La catastrophe de Saint-Jean

Le 1er août 1913, 5 femmes travaillent sur un des bateaux-lavoirs du quai du Seujet. Elles ont entre 21 et 73 ans, et sont lavandières ou blanchisseuses. Un peu après 17h, le bateau coule subitement. Il appartient à un homme, M. Dupont, qui le loue à un gérant, M. Mégard. Ce dernier fait payer une entrée aux femmes qui l’utilisent pour laver le linge, et est chargé de son entretien. Le 1er août, il se trouve d’ailleurs à bord pour les réparations.

Le plancher, sur lequel il s’affaire, casse d’un coup. Une des planches cède sur toute la longueur et le bateau prend l’eau. Mégard saute à l’eau, en criant « Sauve qui peut ! ». Des ouvriers sur le quai appellent les secours, qui arrivent dans les minutes qui suivent. La police et les pompiers ouvrent le toit du bateau à la hache. Ils parviennent à sortir deux femmes du bateau : Marie Peccorini et Henriette Grange. Les trois autres femmes, Marie Dido, Franceline Mermier et Cecile Pleold, meurent noyées avant l’arrivée des secours, et leurs corps sont ramenés sur le quai, trop tard…

Une enquête est ouverte dès le lendemain pour définir les causes de l’accident. Elle définit que le très mauvais état du bateau-lavoir est la cause de son naufrage. Le plancher notamment, était vieux et vermoulu. Durant l’enquête, on interdit l’accès aux autres bateaux-lavoirs pour prévenir d’autres accidents.

La rue des Trois-Blanchisseuses
Joseph Mégard, Quai du Seujet à Genève, gravure, 1903.

Le procès et le lavoir des Pâquis

La police inculpe trois hommes pour l’accident : le propriétaire M. Dupont, le gérant M. Mégard, et M. Pagan, ingénieur au service de l’hygiène, qui avait reçu un rapport le 28 juin 1913 sur le mauvais état des bateaux-lavoirs, sans agir par la suite pour les faire remettre en état.

L’affaire de la Catastrophe de Saint-Jean s’est tenue devant la Chambre d’instruction, le 14 novembre 1913. Le juge déclare finalement un non-lieu.

Il innocente en effet M. Pagan, son inaction n’étant pas considérée comme déterminante dans l’accident. M. Mégard, ayant toujours accompli ses obligations (notamment au niveau des réparations), s’en sort également indemne. Enfin, la malvoyance de M. Dupont le disculpe.
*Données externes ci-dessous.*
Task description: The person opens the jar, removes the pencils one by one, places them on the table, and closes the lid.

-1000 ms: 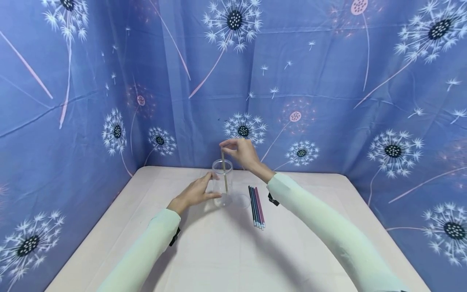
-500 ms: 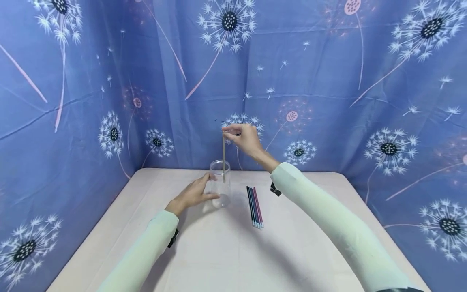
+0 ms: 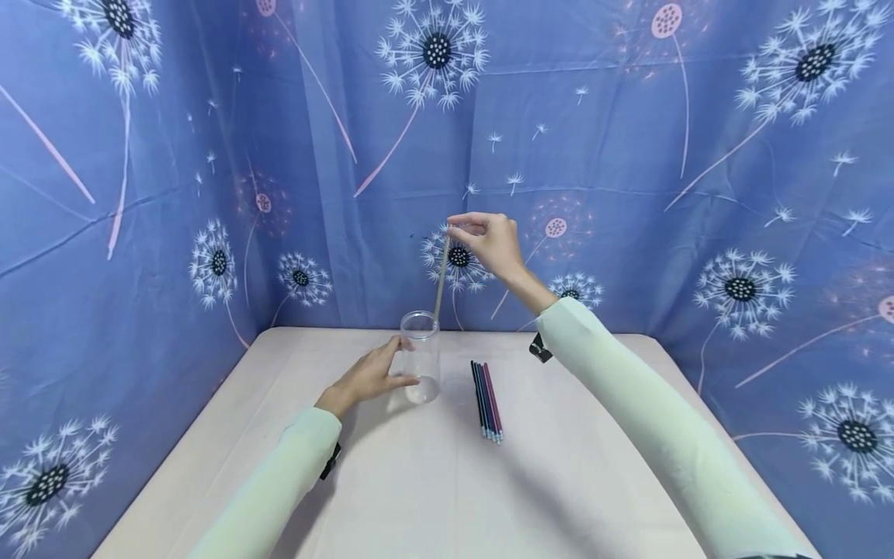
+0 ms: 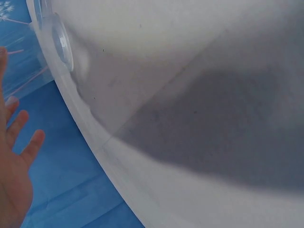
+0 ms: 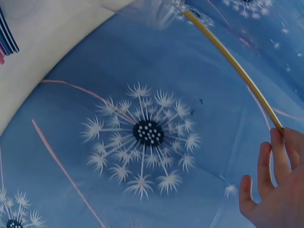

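My right hand [image 3: 492, 242] pinches a gold pencil [image 3: 441, 283] by its upper end, between thumb and fingertips. The pencil hangs at a slight tilt, its lower end by the right side of the rim of a clear cup [image 3: 421, 349]. In the right wrist view the pencil [image 5: 232, 61] has a silvery end close to the cup, and whether that end touches the rim I cannot tell. My left hand [image 3: 370, 373] holds the upright cup from the left, thumb in front and fingers behind. Spread fingers of this hand [image 4: 19, 175] show in the left wrist view.
Several dark, blue and pink pencils [image 3: 486, 400] lie side by side right of the cup, eraser ends toward me. A pale cloth covers the table [image 3: 391, 481]. Blue dandelion-print curtains [image 3: 594, 116] stand behind and at both sides.
My right hand has lifted the gold pencil up out of the cup and moved it rightward to the rim. The left hand has stayed at the cup.
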`<state>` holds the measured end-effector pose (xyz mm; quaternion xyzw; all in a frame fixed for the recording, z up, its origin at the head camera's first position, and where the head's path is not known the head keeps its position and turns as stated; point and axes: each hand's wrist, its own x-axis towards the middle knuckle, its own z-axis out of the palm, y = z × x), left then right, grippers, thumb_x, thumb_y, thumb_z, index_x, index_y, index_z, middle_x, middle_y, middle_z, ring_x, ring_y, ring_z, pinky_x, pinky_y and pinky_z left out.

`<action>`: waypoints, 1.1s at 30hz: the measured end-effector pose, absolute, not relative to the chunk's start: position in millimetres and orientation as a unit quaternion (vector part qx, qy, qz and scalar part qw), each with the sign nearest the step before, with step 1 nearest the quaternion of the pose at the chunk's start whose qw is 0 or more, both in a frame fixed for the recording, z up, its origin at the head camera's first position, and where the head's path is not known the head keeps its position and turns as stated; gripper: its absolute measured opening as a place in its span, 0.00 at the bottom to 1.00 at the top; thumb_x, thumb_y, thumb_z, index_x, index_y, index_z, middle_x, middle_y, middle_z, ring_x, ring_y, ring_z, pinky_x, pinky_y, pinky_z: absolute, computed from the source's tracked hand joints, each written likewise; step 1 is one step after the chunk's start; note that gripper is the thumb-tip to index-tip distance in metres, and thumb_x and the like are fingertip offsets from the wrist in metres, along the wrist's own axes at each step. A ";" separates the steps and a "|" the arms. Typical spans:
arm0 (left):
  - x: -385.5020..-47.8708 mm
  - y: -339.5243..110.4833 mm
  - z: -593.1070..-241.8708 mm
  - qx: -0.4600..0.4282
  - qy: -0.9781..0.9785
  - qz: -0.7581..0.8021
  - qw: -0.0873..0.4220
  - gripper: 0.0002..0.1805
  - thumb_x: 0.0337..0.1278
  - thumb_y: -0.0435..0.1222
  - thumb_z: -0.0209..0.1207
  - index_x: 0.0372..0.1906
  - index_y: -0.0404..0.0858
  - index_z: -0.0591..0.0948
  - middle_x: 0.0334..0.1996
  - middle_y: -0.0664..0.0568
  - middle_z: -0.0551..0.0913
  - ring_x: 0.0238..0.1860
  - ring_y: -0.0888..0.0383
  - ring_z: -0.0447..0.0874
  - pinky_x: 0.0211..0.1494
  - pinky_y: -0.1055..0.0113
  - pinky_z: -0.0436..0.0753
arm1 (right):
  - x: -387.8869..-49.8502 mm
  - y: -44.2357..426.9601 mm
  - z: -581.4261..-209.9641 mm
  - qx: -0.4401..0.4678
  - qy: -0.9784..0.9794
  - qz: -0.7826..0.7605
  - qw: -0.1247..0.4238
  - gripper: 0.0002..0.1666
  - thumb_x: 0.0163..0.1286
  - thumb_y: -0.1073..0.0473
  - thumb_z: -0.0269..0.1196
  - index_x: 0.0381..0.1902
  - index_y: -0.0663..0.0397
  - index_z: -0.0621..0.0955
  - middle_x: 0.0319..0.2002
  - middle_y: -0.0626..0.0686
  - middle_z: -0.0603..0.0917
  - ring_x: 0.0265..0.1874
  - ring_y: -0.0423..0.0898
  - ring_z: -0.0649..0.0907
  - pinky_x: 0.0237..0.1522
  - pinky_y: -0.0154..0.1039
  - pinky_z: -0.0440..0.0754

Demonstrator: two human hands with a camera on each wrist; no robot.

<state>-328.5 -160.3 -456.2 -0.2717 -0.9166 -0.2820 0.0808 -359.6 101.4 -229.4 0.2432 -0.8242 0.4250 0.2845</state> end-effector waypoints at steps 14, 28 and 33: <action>-327.9 -157.3 -452.9 -0.274 -0.915 -0.287 0.080 0.39 0.58 0.49 0.75 0.68 0.41 0.69 0.62 0.44 0.80 0.62 0.43 0.82 0.67 0.46 0.80 | -359.7 138.7 -240.7 0.217 -0.841 0.413 0.273 0.14 0.69 0.55 0.73 0.49 0.53 0.90 0.42 0.56 0.91 0.33 0.53 0.92 0.19 0.24 0.69; -329.9 -157.7 -452.9 -0.268 -0.918 -0.282 0.075 0.39 0.58 0.53 0.73 0.68 0.44 0.69 0.63 0.44 0.80 0.65 0.40 0.79 0.69 0.45 0.78 | -370.2 181.3 -285.6 0.180 -0.881 0.383 0.209 0.14 0.70 0.56 0.72 0.50 0.55 0.90 0.44 0.58 0.91 0.37 0.56 0.91 0.15 0.27 0.65; -329.0 -159.0 -454.4 -0.267 -0.919 -0.282 0.076 0.39 0.58 0.52 0.73 0.68 0.44 0.69 0.64 0.44 0.79 0.64 0.40 0.79 0.69 0.44 0.79 | -372.3 193.6 -306.4 0.164 -0.902 0.357 0.178 0.15 0.71 0.54 0.71 0.51 0.56 0.90 0.44 0.57 0.91 0.38 0.56 0.91 0.27 0.31 0.79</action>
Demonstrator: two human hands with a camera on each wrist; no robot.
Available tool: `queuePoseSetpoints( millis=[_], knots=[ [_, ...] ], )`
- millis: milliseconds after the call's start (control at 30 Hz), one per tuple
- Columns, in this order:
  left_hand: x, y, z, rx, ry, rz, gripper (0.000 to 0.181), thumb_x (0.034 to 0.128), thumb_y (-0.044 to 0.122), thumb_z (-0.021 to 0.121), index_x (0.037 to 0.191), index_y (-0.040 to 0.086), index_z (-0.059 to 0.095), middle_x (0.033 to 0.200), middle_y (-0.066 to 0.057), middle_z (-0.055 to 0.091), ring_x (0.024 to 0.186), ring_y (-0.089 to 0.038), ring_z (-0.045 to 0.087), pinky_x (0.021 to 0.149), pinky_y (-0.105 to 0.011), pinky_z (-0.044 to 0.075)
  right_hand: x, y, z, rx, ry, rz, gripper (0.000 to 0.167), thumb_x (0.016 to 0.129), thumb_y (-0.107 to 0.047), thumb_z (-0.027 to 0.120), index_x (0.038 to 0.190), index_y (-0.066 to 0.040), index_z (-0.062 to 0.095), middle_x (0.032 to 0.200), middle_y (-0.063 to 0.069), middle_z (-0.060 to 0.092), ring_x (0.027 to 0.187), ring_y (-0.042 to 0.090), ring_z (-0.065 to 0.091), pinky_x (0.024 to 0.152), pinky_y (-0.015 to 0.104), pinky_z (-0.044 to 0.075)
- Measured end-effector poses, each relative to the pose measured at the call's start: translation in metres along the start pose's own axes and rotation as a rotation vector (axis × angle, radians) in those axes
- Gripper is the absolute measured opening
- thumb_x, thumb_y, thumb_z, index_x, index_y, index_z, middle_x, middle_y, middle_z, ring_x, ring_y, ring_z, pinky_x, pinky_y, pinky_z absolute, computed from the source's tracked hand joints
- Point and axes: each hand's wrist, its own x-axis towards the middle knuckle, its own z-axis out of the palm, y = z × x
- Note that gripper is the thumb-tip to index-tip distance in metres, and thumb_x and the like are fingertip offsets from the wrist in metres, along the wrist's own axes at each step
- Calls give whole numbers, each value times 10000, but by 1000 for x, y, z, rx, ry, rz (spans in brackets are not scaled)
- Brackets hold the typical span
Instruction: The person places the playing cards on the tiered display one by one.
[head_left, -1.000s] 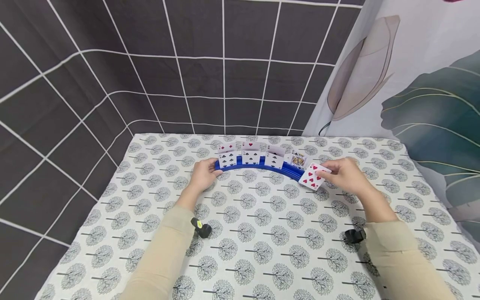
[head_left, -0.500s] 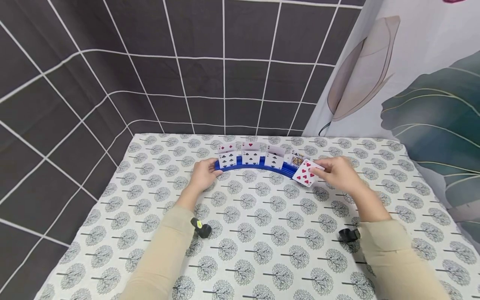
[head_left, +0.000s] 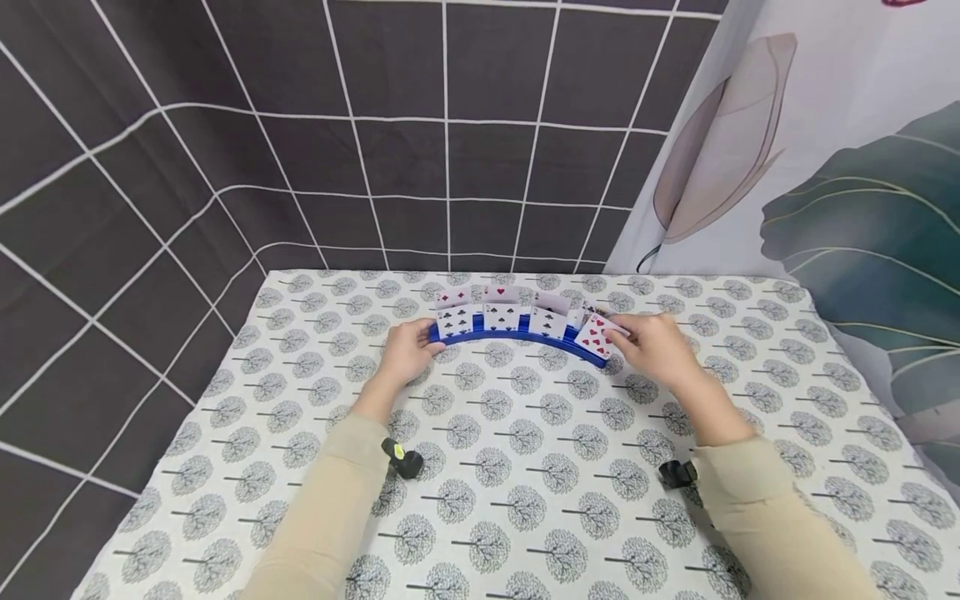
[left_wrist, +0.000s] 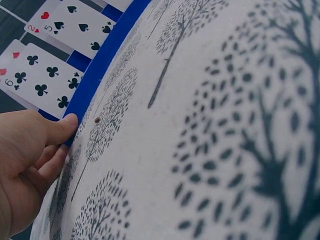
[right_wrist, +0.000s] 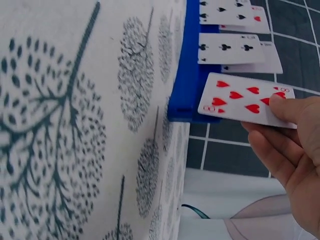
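A curved blue playing card holder lies on the table, with playing cards standing in two rows. My left hand grips its left end, thumb against the front face. Between the thumb and fingers of my right hand is a playing card with red hearts. Its lower edge is at the front row at the holder's right end; whether it sits in the slot I cannot tell. Behind it a face card is mostly covered. Clubs and spades cards fill other front places.
A white tablecloth with a tree print covers the table. Behind it hangs a dark curtain with a white grid, and a leaf-patterned curtain is at the right. Black wrist cameras are strapped at both cuffs.
My right hand has moved left with the hearts card, bringing it over the holder's right end and covering more of the face card behind. My left hand has stayed in place.
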Motion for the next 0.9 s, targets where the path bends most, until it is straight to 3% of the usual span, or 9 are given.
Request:
queuePoseSetpoints(
  millis=[167, 300, 433, 600, 800, 900],
  knots=[
    [0, -1, 0, 10, 10, 15, 553, 892, 59, 760, 1387, -64, 547, 1313, -279, 617, 1211, -365, 632, 1026, -364, 545, 3, -2, 7, -52, 1, -29, 184, 914, -24, 720, 1063, 83, 727, 769, 193, 731, 575, 238, 677, 608, 450, 639],
    [1, -1, 0, 5, 12, 18, 555, 889, 62, 765, 1384, -64, 550, 1311, -280, 618, 1209, -366, 633, 1026, -367, 546, 4, -4, 12, -55, -34, -2, 162, 924, -36, 713, 1050, 64, 732, 753, 167, 726, 531, 170, 619, 559, 388, 618],
    [-1, -2, 0, 7, 2, 13, 563, 891, 61, 762, 1393, -65, 540, 1323, -282, 609, 1215, -368, 628, 1031, -374, 542, 3, -5, 16, -44, -89, 27, 195, 947, -33, 684, 1096, 91, 712, 734, 162, 708, 455, 91, 495, 462, 279, 523],
    [0, -1, 0, 5, 6, 23, 554, 891, 60, 760, 1388, -63, 546, 1321, -281, 610, 1213, -365, 630, 1029, -369, 543, 3, -7, 16, -71, -82, 9, 201, 947, -15, 674, 1106, 105, 703, 731, 172, 699, 421, 74, 421, 419, 232, 449],
    [0, 0, 1, 1, 4, 18, 561, 890, 52, 758, 1392, -70, 537, 1321, -287, 607, 1212, -371, 630, 1028, -373, 544, 2, -7, 15, -89, -94, 25, 278, 945, -83, 708, 1155, 98, 690, 743, 180, 708, 447, 81, 465, 488, 300, 544],
    [1, 1, 1, -6, 1, 15, 568, 892, 54, 758, 1398, -69, 531, 1329, -289, 600, 1219, -373, 624, 1033, -376, 541, 0, -6, 16, -120, -52, 27, 357, 921, -175, 757, 1168, 74, 694, 759, 190, 719, 437, 95, 466, 523, 358, 578]
  ],
)
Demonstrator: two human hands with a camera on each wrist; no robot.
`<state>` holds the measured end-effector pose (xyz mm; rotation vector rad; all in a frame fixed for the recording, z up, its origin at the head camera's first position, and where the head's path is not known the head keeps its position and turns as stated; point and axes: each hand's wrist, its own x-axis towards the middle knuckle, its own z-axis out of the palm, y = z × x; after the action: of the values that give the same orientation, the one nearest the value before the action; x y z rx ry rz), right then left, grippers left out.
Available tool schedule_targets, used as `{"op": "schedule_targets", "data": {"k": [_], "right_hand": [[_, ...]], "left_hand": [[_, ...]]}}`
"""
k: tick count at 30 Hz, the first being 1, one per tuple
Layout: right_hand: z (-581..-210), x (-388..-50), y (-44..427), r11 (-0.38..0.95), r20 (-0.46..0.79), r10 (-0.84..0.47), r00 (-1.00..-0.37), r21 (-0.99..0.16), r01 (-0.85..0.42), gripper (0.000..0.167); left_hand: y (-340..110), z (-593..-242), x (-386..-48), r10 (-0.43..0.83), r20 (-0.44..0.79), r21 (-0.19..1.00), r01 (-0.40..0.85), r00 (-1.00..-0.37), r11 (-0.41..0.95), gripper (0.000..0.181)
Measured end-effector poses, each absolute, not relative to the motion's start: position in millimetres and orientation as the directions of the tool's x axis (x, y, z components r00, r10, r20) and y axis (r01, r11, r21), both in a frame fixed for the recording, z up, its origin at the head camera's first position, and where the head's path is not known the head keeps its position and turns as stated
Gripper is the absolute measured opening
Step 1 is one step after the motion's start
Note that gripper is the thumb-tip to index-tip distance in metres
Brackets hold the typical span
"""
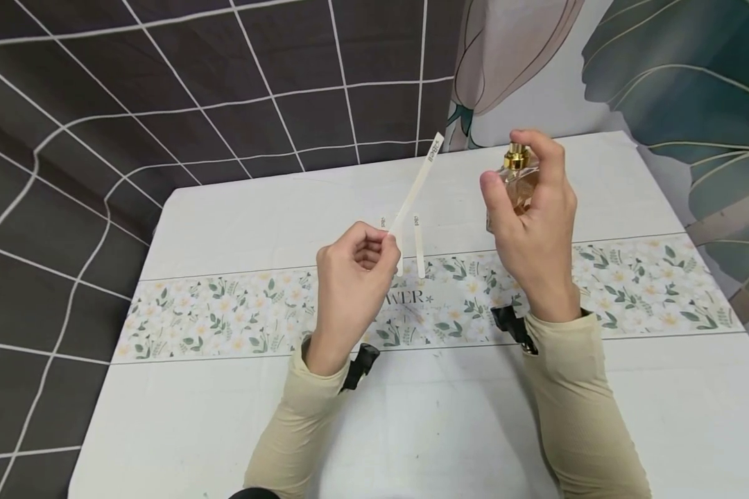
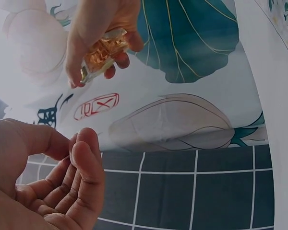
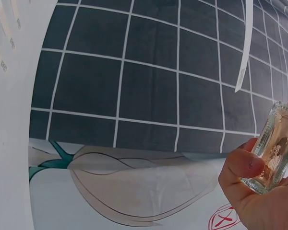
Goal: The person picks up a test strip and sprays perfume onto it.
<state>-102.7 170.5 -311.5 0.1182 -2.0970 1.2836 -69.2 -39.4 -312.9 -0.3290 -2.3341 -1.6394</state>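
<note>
My left hand (image 1: 357,284) pinches the lower end of a white paper scent strip (image 1: 415,187) between thumb and forefinger. The strip slants up and to the right, with dark lettering near its top. My right hand (image 1: 537,235) grips a clear glass perfume bottle (image 1: 520,188) of amber liquid, its forefinger on the gold spray top (image 1: 517,154). A gap separates bottle and strip. The bottle (image 3: 278,143) and the held strip (image 3: 246,52) also show apart in the right wrist view. In the left wrist view, the fingers hide the held strip.
More paper strips (image 1: 419,246) lie on the white table (image 1: 225,416), partly behind the left hand. A floral printed band (image 1: 225,312) crosses the tabletop. Behind stand a dark grid-patterned cloth (image 1: 299,69) and a leaf-printed curtain (image 1: 693,90).
</note>
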Motion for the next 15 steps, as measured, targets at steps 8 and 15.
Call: {"op": "schedule_targets", "data": {"k": [8,15], "right_hand": [[-311.3,-102.6,170.8,0.507,0.578,0.237,-0.781,-0.759,-0.408,0.043],[-311.2,-102.1,171.6,0.518,0.583,0.213,-0.784,-0.748,-0.415,0.043]], "left_hand": [[-39.0,-313.1,-69.3,0.029,0.338,0.885,0.328,-0.941,0.331,0.01],[-39.1,-313.1,-69.8,0.034,0.339,0.883,0.33,-0.94,0.333,0.01]]}}
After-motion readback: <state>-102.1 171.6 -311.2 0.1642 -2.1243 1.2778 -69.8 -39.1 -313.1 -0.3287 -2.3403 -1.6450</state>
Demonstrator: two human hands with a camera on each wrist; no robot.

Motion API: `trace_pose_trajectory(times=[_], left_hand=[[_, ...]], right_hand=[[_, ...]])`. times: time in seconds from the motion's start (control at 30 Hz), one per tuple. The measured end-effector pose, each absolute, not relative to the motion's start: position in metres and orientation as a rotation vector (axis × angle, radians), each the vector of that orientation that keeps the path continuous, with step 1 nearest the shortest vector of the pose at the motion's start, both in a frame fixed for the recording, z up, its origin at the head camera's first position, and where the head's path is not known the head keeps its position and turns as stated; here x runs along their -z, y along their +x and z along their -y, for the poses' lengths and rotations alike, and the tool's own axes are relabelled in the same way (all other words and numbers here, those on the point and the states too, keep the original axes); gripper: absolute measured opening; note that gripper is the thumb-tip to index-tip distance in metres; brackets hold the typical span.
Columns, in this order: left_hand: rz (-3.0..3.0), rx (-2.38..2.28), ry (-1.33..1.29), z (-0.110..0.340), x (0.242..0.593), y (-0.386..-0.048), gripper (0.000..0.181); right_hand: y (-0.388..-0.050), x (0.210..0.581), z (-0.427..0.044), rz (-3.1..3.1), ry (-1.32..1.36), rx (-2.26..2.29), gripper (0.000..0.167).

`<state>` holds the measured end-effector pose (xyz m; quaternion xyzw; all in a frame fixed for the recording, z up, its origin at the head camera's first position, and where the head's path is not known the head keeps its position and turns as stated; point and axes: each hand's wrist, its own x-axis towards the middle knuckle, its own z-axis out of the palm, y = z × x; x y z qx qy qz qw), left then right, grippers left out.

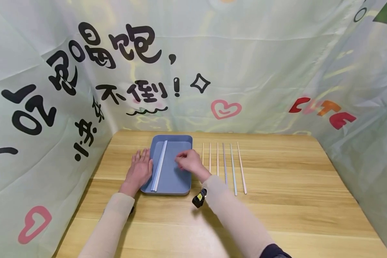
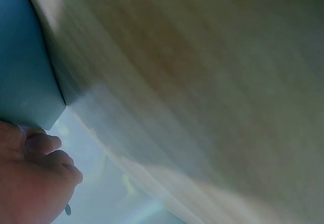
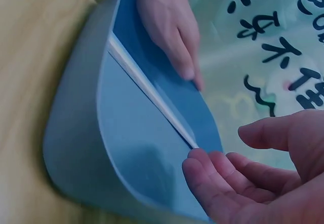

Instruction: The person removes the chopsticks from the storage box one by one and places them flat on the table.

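Observation:
A blue-grey rectangular tray (image 1: 180, 182) stands on the table, with a few pale chopsticks (image 1: 159, 166) lying together slantwise in its left half. My left hand (image 1: 139, 172) rests against the tray's left rim, its fingers extended. In the right wrist view that same left hand (image 3: 169, 29) appears at the far side of the tray. Over the tray's right half hovers my right hand (image 1: 190, 161). The right wrist view shows its thumb apart from the loosely bent fingers (image 3: 202, 171), with nothing held between them.
Several chopsticks (image 1: 233, 168) in pink, blue and purple tones lie side by side right of the tray, some partly covered by the right arm. The wooden table (image 1: 283, 200) meets a printed cloth (image 1: 261, 71) at the back and sides.

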<state>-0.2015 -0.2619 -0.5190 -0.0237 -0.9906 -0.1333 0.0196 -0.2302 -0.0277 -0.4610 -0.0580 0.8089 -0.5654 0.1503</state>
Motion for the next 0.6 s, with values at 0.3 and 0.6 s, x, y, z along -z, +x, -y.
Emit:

Considéré ainsi comme infirme, il n’a pas pu se rendre compte de la situation préoccupante de son bateau. Le juge conclut que

La catastrophe est due principalement à la fatalité, soit à des circonstances difficiles ou impossibles à prévoir. Qu’on ne peut pas dire, en l’espèce, qu’il y ait eu de la part des trois inculpés maladresse, imprudence, inattention, négligence ou inobservation des règlements.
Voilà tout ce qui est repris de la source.